**Exercise requirements**
Using the listing below, set down each line from the line containing "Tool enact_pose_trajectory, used" through the line containing "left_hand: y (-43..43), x", both ends included, exactly and with nothing added.

---- Information

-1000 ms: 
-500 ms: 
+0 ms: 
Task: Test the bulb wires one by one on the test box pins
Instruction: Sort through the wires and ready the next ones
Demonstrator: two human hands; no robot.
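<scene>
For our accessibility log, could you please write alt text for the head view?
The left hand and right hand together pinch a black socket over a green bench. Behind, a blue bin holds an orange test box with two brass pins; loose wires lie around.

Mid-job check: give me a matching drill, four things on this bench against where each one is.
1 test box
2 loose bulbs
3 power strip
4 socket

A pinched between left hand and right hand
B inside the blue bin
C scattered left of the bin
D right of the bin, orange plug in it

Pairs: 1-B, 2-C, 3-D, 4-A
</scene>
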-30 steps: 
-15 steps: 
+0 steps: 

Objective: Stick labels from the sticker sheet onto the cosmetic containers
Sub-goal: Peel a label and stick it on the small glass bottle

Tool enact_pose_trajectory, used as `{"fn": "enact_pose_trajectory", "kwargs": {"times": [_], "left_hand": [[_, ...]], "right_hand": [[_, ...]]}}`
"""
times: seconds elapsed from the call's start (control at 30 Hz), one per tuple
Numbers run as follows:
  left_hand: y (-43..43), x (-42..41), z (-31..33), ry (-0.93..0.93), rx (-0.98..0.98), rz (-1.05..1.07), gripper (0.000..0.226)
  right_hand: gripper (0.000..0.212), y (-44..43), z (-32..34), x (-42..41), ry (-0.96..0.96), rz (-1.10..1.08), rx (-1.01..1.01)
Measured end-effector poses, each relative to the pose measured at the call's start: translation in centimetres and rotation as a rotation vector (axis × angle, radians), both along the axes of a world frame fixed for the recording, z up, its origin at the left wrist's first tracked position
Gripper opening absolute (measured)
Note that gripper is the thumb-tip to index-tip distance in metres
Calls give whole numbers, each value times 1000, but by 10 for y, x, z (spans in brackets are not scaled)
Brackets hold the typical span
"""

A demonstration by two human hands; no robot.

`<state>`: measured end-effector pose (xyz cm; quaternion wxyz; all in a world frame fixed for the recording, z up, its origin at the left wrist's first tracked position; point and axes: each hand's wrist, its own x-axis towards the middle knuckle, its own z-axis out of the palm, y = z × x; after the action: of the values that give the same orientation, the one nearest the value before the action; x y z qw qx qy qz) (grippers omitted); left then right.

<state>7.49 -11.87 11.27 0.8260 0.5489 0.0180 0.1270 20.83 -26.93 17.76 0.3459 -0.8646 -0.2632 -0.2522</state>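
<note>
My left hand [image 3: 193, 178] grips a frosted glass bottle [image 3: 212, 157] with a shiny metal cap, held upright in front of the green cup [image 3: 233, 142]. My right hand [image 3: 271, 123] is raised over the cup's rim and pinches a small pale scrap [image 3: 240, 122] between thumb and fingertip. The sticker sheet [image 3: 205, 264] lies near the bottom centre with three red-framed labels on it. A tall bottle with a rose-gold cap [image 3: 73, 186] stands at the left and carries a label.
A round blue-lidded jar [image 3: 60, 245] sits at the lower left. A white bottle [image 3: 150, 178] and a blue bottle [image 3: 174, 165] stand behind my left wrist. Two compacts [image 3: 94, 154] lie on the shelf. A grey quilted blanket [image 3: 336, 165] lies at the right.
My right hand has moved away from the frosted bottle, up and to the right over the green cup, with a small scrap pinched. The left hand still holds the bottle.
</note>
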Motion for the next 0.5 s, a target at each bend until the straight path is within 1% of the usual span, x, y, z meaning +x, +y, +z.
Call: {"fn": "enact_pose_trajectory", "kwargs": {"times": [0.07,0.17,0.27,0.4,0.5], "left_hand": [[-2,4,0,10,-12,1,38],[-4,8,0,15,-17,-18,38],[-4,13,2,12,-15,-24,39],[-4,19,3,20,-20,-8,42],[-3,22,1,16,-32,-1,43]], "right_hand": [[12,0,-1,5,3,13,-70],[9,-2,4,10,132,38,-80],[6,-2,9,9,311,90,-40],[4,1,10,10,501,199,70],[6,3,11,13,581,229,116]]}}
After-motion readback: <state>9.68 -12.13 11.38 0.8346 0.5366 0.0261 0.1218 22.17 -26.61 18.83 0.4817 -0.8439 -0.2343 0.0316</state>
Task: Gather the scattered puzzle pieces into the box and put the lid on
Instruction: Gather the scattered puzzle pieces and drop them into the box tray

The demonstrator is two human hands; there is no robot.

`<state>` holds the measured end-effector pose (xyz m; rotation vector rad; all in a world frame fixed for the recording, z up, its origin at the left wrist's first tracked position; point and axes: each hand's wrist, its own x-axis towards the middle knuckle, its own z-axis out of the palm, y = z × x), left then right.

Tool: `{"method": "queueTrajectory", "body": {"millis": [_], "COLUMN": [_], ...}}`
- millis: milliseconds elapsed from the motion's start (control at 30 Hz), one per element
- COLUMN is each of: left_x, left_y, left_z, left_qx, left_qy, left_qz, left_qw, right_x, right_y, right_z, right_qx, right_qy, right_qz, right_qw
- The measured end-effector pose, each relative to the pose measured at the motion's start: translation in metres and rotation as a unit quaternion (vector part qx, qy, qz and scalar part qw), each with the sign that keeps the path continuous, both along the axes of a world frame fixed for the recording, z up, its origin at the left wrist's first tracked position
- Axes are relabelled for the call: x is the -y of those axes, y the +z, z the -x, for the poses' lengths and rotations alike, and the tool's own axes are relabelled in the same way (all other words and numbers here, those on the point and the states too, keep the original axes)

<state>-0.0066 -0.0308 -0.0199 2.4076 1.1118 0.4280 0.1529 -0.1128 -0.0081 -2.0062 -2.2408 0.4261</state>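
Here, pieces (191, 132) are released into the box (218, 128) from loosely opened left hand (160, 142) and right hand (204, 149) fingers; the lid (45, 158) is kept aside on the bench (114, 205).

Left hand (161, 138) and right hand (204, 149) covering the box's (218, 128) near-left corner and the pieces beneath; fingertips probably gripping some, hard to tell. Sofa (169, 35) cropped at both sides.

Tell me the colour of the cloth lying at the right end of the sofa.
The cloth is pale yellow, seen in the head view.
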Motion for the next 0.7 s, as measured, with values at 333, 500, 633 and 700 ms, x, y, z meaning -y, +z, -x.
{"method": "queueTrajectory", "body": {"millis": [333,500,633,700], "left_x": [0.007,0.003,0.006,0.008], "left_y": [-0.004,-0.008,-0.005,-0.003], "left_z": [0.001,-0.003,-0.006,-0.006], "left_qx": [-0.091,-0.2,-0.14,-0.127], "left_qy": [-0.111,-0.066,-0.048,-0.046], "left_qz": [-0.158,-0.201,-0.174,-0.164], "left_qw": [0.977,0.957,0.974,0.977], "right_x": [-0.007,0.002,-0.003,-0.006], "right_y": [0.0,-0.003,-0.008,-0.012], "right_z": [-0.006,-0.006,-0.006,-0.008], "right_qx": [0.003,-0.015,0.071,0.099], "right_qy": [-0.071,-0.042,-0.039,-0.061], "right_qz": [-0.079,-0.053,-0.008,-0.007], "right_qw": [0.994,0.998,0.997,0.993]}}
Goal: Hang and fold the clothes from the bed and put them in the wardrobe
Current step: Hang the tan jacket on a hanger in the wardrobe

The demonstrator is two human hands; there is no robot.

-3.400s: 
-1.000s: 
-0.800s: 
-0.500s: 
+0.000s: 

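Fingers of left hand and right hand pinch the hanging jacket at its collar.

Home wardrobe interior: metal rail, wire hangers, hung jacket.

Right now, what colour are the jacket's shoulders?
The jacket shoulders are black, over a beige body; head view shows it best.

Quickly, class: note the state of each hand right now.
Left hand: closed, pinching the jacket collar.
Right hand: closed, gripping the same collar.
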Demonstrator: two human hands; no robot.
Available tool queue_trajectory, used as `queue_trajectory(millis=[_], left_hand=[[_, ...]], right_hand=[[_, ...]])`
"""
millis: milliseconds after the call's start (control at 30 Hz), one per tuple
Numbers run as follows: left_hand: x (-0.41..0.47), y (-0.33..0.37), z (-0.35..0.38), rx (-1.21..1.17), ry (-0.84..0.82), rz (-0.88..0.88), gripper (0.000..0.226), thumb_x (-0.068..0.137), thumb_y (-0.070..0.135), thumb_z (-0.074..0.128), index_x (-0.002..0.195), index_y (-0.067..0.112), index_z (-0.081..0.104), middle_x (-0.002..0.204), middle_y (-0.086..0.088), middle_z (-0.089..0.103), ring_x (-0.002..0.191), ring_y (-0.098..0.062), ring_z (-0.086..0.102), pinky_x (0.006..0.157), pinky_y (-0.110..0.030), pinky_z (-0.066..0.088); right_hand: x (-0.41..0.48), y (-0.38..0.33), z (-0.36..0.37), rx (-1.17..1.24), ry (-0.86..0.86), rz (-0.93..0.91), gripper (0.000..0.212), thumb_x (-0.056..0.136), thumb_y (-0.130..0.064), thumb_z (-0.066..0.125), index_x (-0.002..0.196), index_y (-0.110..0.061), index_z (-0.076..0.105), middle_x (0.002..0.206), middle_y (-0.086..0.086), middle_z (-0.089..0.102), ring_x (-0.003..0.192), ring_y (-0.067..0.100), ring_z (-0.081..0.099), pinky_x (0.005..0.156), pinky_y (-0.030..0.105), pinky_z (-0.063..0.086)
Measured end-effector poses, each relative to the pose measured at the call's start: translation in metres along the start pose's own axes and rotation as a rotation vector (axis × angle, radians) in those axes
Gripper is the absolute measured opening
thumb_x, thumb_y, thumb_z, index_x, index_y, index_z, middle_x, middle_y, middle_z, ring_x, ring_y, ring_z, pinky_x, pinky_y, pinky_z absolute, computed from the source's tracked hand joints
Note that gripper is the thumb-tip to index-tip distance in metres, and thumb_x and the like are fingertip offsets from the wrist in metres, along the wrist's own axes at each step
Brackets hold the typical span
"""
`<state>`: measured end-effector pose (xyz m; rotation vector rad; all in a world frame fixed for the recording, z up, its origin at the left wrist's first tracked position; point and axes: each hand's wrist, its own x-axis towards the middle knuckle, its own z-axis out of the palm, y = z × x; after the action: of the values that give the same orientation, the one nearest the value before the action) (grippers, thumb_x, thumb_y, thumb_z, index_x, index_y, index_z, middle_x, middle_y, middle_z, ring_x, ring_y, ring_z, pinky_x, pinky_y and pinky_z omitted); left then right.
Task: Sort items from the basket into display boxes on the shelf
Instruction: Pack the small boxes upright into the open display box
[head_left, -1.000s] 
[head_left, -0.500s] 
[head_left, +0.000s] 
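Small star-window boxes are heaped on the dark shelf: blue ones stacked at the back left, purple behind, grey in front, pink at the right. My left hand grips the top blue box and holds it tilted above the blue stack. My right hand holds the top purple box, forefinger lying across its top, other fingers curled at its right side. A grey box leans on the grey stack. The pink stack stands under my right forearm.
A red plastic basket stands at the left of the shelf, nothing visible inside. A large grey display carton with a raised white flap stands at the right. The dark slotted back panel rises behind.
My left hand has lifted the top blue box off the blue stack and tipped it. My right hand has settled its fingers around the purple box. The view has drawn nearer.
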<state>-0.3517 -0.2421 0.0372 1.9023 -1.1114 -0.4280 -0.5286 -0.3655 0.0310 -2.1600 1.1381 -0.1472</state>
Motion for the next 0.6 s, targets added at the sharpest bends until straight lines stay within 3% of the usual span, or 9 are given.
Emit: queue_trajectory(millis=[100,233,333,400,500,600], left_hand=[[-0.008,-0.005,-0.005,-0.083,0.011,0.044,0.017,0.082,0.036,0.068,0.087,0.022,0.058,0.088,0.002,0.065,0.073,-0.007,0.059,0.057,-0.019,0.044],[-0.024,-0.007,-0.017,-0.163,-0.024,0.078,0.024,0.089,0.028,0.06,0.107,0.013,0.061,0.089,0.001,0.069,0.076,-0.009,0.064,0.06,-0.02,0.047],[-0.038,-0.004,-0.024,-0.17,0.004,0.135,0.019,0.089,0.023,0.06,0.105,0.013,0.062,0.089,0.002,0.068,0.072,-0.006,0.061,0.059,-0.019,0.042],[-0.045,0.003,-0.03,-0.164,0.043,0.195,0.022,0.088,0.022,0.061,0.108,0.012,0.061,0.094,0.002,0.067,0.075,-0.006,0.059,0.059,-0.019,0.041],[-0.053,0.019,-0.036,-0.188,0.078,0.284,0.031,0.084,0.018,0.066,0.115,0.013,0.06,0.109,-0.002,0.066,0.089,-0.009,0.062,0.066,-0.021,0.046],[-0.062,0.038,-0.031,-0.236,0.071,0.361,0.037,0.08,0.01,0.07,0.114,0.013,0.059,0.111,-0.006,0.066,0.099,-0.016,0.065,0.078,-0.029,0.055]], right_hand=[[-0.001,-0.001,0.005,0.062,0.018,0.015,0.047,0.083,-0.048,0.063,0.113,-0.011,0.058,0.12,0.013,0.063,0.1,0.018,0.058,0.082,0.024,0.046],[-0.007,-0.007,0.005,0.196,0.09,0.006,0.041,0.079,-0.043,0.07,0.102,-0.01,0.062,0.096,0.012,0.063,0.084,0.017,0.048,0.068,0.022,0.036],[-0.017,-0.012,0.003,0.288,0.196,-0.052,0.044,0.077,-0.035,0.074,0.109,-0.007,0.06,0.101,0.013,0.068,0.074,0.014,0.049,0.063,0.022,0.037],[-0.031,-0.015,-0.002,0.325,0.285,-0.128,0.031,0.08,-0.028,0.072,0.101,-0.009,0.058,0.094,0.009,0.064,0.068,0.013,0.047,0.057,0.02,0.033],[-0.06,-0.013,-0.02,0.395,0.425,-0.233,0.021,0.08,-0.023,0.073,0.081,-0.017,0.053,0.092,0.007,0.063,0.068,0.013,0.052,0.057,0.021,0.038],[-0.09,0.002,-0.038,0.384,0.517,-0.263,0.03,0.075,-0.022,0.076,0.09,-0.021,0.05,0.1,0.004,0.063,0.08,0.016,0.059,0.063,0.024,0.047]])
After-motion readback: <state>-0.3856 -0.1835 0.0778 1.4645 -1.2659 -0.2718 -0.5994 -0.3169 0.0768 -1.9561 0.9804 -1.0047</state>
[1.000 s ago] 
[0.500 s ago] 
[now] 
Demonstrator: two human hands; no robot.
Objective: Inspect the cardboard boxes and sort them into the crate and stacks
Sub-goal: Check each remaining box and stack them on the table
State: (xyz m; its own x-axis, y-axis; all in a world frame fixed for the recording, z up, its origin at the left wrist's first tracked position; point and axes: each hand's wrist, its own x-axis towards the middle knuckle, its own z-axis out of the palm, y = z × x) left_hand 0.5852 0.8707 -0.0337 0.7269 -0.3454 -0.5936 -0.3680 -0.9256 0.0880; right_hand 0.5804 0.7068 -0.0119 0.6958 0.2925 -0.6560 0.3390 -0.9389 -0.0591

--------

**Result of the task**
Tool enact_pose_trajectory, used as `{"fn": "enact_pose_trajectory", "kwargs": {"times": [_], "left_hand": [[_, ...]], "right_hand": [[_, ...]]}}`
"""
times: seconds elapsed from the call's start (control at 30 Hz), one per tuple
Numbers run as follows:
  left_hand: y (-43..43), x (-42..41), z (-31..33), ry (-0.93..0.93), rx (-0.98..0.98), rz (-1.05..1.07), gripper (0.000..0.226)

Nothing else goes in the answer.